TASK DETAILS: For the listing below, give the number of lines in which "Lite" occurs. Add nothing.

=== Begin Enclosure ===

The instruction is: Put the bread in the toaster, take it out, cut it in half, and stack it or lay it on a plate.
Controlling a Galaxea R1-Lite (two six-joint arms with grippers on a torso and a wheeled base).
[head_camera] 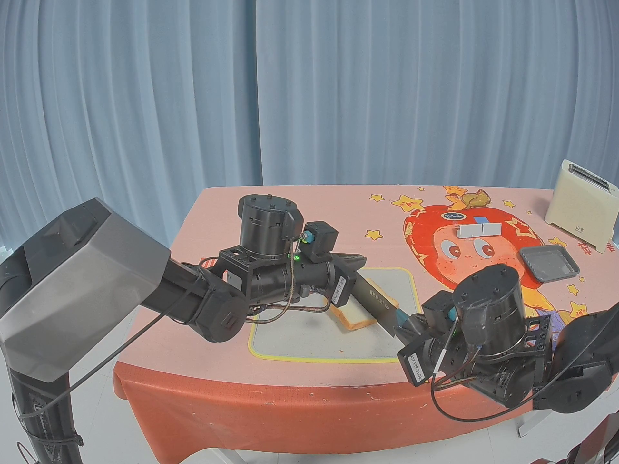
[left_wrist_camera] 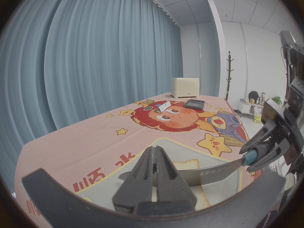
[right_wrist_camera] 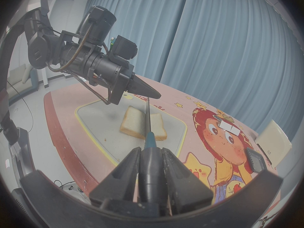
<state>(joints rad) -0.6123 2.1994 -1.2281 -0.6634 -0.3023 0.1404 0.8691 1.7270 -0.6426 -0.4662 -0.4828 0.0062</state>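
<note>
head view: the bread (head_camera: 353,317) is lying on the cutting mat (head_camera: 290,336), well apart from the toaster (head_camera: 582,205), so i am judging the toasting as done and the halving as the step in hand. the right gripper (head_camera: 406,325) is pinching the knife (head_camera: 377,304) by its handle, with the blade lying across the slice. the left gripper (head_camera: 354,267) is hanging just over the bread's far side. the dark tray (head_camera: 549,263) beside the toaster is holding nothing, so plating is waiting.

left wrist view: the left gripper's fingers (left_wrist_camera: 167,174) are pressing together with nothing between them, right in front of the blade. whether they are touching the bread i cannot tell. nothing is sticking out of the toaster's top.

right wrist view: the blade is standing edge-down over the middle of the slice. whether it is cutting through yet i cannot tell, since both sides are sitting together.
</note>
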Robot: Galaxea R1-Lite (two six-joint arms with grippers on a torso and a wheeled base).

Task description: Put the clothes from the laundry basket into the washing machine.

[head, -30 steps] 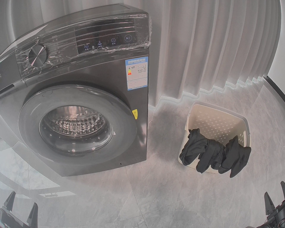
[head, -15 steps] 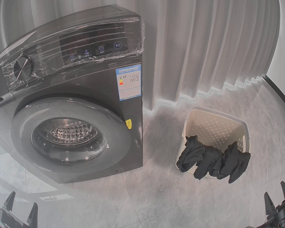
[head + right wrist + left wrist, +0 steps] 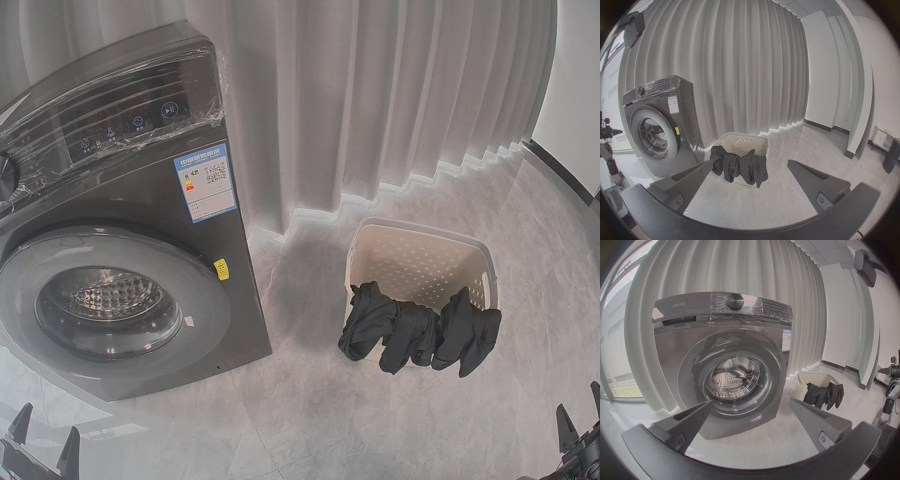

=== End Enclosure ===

RESULT OF THE TASK: 2